A single serving of espresso is commonly referred to as "1 shot"! A shot is a type of wine measurement. 1 shot is equivalent to 1 ounce, which is around 30ml. 9-11g of ground coffee is used to make one shot of espresso. This parameter is now rarely used. The Single Serve Concentrate Bowl is to blame for this.
Single-serve Espresso Basket
Friends who have interacted with semi-automatic coffee machines are likely familiar with the double-serve espresso basket. The extracted powder cake is similarly a typical "round almond cake," and the powder bowl's volume has a columnar shape.
The single-serve espresso basket has an upside-down cone form. The upper part of the roughly two-layer construction is the same caliber as the double-serve espresso basket. The lower half layer is intended to be narrower in order to retain the same surface diameter and the same maximum thickness of the powder layer, despite the fact that a single-serve espresso basket contains half as much powder as a double-serve espresso basket.
The single-serve esresso basket, however, was not as straightforward in the extraction trials on Front Street as the other half of the double-serve espresso basket.

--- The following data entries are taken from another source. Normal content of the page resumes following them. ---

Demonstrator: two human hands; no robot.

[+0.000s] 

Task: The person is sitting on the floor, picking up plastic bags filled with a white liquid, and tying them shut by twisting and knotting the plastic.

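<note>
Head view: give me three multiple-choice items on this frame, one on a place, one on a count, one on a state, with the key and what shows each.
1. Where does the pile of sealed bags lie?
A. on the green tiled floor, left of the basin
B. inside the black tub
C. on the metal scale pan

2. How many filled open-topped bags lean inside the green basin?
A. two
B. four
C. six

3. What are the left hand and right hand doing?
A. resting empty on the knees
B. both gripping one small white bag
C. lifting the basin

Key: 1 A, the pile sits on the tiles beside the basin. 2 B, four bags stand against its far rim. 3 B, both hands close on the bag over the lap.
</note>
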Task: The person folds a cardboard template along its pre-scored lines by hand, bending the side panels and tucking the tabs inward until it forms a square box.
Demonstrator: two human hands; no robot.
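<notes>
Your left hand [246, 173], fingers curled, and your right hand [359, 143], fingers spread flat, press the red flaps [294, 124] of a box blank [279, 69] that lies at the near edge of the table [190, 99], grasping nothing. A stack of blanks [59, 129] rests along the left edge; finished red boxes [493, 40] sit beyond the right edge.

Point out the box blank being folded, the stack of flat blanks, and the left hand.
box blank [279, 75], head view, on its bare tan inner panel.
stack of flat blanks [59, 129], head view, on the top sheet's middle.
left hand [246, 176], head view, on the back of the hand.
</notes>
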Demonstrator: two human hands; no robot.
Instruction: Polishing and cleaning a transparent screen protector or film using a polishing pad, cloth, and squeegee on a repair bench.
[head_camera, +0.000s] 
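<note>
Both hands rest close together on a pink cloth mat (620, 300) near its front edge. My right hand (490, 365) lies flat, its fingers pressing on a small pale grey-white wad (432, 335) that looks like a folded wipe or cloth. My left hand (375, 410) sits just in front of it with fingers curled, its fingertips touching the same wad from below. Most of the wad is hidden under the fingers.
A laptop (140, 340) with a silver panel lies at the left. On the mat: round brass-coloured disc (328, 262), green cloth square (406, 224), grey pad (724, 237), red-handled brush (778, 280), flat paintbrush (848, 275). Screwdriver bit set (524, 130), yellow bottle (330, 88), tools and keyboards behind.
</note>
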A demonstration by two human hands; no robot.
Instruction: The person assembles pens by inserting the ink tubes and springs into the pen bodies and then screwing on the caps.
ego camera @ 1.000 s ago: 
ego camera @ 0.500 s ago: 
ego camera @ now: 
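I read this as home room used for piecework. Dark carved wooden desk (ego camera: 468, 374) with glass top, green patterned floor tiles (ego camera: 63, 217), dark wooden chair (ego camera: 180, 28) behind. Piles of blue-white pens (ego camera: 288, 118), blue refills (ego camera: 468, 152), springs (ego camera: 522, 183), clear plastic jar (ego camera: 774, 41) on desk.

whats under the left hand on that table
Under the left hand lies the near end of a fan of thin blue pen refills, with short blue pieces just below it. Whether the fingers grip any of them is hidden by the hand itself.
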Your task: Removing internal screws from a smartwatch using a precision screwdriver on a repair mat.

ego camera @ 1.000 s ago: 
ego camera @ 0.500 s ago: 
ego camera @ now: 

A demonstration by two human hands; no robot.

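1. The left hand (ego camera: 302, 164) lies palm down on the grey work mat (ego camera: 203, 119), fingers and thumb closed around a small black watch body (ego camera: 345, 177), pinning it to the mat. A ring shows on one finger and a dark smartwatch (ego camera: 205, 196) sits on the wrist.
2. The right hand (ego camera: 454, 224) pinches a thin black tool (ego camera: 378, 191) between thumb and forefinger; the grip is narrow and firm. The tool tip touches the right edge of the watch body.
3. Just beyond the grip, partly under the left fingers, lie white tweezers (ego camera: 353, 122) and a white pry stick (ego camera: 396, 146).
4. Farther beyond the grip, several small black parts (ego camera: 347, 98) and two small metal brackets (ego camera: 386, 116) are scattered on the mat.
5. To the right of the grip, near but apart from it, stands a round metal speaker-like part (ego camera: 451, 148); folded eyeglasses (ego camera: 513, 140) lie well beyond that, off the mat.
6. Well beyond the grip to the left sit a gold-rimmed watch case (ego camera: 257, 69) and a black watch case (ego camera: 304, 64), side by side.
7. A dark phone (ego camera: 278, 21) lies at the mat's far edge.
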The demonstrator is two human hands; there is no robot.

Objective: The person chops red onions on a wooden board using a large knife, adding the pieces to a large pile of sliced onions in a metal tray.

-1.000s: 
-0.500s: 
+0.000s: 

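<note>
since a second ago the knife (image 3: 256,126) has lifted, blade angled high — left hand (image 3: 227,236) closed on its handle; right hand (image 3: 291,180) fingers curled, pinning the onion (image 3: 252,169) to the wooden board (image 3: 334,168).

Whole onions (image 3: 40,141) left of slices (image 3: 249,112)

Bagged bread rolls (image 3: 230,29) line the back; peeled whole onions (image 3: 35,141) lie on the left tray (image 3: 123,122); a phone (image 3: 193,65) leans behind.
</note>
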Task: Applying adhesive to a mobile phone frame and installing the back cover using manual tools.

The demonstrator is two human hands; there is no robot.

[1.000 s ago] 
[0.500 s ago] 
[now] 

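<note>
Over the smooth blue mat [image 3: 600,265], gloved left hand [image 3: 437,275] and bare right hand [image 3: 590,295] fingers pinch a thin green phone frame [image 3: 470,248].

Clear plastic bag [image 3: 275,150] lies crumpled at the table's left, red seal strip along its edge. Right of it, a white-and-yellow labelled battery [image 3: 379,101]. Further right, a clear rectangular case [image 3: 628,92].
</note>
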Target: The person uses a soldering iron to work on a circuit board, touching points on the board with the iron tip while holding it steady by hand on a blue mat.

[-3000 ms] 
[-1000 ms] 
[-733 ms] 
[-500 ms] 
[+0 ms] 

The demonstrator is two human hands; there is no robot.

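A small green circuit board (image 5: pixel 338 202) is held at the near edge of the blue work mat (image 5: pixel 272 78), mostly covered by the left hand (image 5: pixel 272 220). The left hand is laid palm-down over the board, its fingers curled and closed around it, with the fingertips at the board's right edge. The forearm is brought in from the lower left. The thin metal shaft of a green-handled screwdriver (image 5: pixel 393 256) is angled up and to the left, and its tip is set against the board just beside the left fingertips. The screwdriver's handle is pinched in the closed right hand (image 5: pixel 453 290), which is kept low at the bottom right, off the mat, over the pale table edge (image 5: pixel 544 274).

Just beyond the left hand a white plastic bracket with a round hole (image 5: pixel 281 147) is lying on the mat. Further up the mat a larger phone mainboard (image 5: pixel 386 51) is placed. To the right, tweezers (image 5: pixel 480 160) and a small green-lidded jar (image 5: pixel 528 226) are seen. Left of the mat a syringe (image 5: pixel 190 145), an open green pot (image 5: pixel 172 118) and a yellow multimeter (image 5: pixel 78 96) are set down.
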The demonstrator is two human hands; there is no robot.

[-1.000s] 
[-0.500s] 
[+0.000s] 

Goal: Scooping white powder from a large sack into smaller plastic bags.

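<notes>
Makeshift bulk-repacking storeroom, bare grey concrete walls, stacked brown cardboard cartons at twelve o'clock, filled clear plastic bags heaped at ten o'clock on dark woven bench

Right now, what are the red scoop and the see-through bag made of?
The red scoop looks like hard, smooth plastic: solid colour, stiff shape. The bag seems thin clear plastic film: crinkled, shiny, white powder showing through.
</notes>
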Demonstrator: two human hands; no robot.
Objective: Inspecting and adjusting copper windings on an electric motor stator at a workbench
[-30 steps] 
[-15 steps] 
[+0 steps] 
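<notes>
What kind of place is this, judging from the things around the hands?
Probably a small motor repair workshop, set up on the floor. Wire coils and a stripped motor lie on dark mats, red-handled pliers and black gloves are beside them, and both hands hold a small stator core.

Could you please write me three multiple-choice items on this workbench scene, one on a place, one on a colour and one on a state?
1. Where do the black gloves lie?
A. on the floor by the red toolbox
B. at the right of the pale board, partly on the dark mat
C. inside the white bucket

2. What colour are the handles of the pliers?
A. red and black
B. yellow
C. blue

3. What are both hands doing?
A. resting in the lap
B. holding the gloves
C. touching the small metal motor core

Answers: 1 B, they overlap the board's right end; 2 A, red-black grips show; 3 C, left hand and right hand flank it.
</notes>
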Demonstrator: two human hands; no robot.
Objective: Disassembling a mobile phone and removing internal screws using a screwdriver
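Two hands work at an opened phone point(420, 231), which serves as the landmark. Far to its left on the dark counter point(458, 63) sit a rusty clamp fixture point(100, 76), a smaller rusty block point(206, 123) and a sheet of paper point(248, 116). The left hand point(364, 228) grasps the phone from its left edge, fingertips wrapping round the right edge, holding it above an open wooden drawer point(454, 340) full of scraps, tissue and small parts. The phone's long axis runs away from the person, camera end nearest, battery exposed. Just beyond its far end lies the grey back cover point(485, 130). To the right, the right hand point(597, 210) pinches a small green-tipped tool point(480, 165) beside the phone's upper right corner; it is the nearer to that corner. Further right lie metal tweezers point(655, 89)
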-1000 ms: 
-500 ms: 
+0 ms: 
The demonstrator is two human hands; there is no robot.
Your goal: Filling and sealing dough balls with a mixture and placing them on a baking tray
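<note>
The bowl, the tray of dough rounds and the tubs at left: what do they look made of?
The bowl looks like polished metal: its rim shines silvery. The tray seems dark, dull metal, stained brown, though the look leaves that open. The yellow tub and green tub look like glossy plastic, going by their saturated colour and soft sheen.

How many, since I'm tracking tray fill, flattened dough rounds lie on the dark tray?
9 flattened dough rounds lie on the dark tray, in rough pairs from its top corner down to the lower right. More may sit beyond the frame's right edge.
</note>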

In 27 seconds, 40g of coffee liquid are extracted from 20g of powder using double powder bowls. The measured concentration is 10.48%, and the estimated extraction rate is 21.72%.
A single espresso basket is used to extract 20g of coffee liquid from 10g of coffee powder at a moderately quick flow rate of 22 seconds, 8.83% concentration as measured, and 18.38% extraction rate as estimated. Both of them are pretty dissimilar.
You can only finely grind the powder or use more of it if you want the single-serve powder bowl's output to resemble that of the double-serve powder bowl. Coffee shops cannot grind products to their specifications, and increasing the amount of powder would result in higher costs and unpredictability.
It needs to be increased to 12.5g of powder, according to Qianjie's testing, in order for the concentration to be close to the results of the double powder bowl.
Why is the difference so great?
Structure is the foundation of everything. The straight and cylindrical structure of the double-serve espresso basket ensures that the force of each portion is uniform and that the extraction, whether pressed powder or pressurized, is reasonably uniform.
The single-serving espresso basket sacrifices the bottom structure in order to maintain a uniform caliber (so that it can fit the brewing head) and ensure the thickness of the powder layer at the same time, so that the pressure around it is always higher than that in the center of the same level, whether it is pressed powder or pressure extraction. pressure. When the powder is squeezed, the surrounding area will be denser than the center. Water in the upper half layer and the center will penetrate faster than water in the surrounding areas during extraction, but water in the lower half layer will flow into the center, resulting in uneven extraction. A channeling effect exists.
Although a single-serve espresso basket and a double-serve will be given, the single-serve one is usually directly sealed back into the shipping box. It is now increasingly advised that the espresso extracted from the double espresso basket be one espresso, with a powder-to-liquid ratio of 1:2.